Population-wide PS and aspPS in UKBB admixed individuals.PS distributions for four reference populations (pastel colors), three admixed populations (yellow) and their relative ancestry specific partial PS (red, blue, green). Reference population medians are represented with dashed lines. The width of the boxplots is proportional to the median size of the ancestry fraction used to compute each aspPS. Two different PS are shown: (a) height29 and (d) BMI29. Significant differences with randomly assigned ancestral components are encoded as: *: p ≤ 0.05, **: p ≤ 0.005, ***: p ≤ 10−5 (one-sided Wilcoxon signed-rank test). Sample sizes and exact P-values are reported in Supplementary Data 1. For each distribution, the box represent the interquartile range (IQR = Q3−Q1), the line across the box indicate the median, the whiskers extend to the most extreme data points within Q1−1.5IQR and Q3 + 1.5IQR, outliers are omitted. (c) PS bias, defined as mean PS difference not explained by trait difference, is compared with FST against the reference population. All populations extracted from UKBB are represented, showing for UK EURAFR the fraction of European ancestry, UK EUR is the reference population for UKBB-based PSs, while UK EAS is the reference for BBJ-based PSs. EUR indicates european descent, EAS east asian descent, AFR african descent; combinations indicate admixed samples. FAREUR indicates Europeans far from the UKBB core.

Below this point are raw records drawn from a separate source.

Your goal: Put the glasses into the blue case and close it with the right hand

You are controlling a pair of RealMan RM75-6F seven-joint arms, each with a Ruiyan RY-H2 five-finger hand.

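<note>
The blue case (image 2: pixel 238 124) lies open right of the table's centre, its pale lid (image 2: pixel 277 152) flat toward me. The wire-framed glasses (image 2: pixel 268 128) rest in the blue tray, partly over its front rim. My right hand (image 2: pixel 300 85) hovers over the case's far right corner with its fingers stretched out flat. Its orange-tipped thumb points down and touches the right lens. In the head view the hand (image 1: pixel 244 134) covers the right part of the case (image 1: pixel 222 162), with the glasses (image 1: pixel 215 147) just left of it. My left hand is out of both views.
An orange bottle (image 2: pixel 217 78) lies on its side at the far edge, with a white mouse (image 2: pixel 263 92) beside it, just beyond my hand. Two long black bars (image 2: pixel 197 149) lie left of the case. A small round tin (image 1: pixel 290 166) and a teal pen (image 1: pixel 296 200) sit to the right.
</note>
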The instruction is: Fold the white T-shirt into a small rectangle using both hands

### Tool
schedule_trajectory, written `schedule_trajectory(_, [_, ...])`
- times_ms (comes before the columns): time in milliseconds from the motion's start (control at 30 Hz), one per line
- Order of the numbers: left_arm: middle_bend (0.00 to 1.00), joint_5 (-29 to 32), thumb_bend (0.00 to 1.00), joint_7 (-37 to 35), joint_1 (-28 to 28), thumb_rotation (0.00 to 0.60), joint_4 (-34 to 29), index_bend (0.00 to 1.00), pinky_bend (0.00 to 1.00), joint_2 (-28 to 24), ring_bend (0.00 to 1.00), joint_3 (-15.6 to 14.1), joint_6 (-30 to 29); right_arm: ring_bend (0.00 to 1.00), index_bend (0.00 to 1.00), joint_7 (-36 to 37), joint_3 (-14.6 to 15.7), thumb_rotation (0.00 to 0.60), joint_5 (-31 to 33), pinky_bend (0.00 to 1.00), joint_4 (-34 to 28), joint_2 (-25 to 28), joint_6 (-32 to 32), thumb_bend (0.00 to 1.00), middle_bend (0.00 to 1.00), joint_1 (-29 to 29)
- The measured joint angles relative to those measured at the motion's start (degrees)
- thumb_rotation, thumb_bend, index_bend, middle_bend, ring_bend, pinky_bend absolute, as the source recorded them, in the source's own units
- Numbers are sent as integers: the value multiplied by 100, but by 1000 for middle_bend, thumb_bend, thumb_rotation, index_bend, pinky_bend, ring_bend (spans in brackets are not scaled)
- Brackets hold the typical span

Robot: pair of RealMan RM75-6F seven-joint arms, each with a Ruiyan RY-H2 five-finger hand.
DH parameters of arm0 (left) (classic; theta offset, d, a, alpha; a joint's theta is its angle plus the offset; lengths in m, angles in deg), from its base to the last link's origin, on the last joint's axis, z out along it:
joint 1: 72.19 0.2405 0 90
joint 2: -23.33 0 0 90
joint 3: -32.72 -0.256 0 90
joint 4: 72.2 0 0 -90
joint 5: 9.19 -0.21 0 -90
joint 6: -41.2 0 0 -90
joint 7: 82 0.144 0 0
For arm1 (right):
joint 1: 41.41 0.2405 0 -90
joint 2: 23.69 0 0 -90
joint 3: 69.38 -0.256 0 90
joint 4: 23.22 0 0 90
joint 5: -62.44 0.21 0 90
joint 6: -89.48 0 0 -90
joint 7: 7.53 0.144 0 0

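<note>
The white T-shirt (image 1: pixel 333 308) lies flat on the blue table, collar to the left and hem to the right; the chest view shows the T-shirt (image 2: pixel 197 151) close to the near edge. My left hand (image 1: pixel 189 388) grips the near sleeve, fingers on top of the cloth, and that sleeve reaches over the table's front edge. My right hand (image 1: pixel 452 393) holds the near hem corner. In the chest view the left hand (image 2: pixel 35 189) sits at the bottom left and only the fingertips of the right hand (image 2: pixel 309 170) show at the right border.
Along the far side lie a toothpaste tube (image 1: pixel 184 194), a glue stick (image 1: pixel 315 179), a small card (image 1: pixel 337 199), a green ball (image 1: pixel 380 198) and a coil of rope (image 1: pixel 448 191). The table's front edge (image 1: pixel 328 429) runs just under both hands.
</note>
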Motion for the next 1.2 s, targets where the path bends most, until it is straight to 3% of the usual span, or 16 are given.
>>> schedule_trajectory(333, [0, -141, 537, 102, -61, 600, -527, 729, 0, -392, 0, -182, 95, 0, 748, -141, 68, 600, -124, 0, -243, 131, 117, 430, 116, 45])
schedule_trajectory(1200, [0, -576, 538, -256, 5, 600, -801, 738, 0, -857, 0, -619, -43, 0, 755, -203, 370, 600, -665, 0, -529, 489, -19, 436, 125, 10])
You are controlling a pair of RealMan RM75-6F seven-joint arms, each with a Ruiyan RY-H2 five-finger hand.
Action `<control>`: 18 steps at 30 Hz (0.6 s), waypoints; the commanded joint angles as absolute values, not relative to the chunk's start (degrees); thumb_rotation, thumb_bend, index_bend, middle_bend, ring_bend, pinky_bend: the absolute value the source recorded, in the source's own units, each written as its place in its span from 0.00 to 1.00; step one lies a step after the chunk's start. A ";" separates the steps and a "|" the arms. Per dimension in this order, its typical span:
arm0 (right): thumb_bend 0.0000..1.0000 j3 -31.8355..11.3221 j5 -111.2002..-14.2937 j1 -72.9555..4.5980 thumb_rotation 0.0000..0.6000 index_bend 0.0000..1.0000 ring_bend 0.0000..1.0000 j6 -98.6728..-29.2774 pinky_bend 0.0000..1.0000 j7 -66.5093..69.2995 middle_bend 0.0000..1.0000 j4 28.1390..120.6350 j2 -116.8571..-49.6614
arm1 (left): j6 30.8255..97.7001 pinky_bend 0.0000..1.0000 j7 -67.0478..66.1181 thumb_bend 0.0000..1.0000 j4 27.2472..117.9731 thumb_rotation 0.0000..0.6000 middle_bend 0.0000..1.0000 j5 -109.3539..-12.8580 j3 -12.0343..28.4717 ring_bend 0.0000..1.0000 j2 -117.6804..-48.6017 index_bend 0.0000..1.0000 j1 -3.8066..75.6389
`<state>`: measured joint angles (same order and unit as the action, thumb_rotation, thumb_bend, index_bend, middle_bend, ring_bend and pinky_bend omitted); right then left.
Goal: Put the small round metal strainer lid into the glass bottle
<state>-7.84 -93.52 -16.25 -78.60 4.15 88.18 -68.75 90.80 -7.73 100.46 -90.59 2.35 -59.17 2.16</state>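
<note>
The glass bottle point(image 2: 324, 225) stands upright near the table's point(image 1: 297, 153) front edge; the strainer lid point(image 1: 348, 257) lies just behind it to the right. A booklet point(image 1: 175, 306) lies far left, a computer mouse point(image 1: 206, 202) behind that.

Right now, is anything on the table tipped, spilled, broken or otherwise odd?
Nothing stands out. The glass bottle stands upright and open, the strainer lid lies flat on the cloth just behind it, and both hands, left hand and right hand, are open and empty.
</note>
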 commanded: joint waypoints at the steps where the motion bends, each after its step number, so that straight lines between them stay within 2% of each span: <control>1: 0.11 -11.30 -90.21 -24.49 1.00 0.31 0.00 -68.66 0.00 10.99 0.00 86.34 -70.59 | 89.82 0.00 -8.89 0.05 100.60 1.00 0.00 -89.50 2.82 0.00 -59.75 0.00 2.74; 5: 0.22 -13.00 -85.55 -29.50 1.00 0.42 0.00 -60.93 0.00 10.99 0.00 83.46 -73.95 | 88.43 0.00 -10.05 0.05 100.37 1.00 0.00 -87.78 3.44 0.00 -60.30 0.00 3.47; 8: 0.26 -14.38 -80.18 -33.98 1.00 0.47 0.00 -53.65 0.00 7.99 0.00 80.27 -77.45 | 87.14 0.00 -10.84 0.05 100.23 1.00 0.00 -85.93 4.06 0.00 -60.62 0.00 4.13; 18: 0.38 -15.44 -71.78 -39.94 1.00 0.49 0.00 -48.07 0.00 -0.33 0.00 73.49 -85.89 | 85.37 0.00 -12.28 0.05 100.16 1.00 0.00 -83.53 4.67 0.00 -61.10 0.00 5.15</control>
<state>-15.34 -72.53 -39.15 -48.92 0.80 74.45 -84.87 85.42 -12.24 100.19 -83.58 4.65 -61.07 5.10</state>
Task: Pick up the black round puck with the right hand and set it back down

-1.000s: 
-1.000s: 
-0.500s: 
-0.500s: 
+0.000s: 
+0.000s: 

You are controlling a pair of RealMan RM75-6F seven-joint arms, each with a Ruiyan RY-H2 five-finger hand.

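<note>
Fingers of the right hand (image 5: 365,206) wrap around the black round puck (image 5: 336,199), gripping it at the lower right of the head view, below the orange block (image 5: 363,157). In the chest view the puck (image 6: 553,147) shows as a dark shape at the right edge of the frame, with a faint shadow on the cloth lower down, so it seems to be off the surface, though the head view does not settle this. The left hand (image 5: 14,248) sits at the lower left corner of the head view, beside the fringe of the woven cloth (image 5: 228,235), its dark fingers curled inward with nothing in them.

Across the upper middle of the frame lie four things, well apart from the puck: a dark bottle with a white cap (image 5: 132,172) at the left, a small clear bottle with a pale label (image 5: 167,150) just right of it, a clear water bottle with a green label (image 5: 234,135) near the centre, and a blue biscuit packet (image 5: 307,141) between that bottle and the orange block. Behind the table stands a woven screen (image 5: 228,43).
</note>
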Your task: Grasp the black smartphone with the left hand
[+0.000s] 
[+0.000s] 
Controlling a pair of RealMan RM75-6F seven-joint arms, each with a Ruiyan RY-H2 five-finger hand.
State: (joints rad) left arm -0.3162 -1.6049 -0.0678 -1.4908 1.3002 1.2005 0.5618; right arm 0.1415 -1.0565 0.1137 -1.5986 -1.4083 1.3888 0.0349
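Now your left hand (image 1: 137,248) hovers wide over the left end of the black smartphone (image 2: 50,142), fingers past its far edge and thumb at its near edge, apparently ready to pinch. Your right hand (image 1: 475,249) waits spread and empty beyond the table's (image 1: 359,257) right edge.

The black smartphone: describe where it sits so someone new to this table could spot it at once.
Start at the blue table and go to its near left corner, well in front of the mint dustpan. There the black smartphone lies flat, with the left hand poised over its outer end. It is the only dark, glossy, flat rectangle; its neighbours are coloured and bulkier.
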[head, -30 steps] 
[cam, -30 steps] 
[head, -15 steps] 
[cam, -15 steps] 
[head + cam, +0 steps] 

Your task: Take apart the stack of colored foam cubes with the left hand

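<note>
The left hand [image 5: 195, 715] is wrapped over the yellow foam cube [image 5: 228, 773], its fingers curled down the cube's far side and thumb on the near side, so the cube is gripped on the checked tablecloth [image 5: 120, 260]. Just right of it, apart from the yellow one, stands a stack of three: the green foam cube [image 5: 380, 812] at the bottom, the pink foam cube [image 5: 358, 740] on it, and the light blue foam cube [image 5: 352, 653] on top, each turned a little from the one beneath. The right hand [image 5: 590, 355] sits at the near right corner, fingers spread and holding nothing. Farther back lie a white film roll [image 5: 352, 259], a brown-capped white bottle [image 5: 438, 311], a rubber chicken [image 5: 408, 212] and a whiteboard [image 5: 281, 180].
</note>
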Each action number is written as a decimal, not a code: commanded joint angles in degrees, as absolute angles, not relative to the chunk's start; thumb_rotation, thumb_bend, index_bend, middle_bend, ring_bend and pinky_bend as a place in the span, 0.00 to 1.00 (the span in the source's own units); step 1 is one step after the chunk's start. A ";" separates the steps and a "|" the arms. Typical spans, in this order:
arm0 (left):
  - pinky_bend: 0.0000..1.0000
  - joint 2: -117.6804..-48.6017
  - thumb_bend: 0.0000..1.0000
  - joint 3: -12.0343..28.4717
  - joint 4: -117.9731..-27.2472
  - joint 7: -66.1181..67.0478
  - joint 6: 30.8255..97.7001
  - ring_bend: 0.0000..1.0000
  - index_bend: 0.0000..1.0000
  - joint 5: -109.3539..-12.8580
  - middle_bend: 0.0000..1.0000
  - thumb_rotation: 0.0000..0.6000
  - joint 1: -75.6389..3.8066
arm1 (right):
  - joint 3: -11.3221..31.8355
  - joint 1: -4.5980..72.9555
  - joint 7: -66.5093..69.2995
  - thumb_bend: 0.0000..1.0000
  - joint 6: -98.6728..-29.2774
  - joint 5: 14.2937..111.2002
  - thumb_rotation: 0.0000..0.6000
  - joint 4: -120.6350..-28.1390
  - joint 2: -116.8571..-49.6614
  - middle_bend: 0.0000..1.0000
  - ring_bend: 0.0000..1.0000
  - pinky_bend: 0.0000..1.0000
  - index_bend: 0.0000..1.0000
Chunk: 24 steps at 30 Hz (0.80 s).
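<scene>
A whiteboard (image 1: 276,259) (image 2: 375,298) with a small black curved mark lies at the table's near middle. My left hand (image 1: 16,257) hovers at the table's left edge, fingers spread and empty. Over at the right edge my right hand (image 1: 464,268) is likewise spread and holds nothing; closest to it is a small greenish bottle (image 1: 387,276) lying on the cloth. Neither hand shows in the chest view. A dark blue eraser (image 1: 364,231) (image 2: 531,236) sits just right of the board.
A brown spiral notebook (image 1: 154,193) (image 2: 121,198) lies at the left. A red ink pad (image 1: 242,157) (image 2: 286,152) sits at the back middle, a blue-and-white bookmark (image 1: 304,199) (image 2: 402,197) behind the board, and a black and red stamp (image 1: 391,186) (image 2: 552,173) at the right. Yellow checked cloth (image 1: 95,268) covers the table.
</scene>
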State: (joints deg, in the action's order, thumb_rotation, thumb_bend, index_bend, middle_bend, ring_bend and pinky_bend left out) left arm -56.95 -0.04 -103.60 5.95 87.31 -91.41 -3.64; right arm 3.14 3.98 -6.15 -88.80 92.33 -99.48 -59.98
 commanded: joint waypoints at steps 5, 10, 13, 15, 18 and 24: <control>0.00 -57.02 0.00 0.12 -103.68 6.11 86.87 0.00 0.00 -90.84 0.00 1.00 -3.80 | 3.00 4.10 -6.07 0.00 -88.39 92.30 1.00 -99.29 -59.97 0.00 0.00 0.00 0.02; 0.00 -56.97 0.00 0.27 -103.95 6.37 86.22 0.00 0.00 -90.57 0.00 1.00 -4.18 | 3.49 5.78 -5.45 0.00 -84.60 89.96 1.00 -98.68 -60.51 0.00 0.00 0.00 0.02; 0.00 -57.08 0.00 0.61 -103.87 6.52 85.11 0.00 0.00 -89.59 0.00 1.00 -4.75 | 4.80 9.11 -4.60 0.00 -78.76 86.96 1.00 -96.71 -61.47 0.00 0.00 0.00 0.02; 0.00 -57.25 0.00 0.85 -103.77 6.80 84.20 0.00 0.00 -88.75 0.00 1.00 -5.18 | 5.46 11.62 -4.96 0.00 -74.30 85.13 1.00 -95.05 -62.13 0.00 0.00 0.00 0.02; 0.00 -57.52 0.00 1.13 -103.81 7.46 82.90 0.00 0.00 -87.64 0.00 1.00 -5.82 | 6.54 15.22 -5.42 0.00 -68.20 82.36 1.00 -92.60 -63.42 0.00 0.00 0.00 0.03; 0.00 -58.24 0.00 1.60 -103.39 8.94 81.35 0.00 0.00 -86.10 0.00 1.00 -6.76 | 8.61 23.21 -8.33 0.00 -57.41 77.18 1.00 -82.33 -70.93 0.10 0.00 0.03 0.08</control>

Predictivity in admixed genomes.Each plot shows the improvement in R2 when adding a PS to the base, non-genetic model. The line color depicts which PS configuration has been used: traditional total PS (PSUKBB or PSBBJ according to the Biobank of origin), partial ancestry specific PSs or combined ancestry specific PS. Dots represent the realized R2 improvement in each set without resampling, while bars represent standard deviation derived from n=5000 bootstrap replications. a Added R2 for height in UKBB samples with admixed African and European ancestry, no casPS was available. b Added R2 for height in UKBB samples with admixed East Asian and European ancestry. c Added R2 for BMI in UKBB samples with admixed African and European ancestry; no casPS was available. d Added R2 for BMI in UKBB samples with admixed East Asian and European ancestry. EUR indicates european descent, EAS east asian descent, AFR african descent; combinations indicate admixed samples.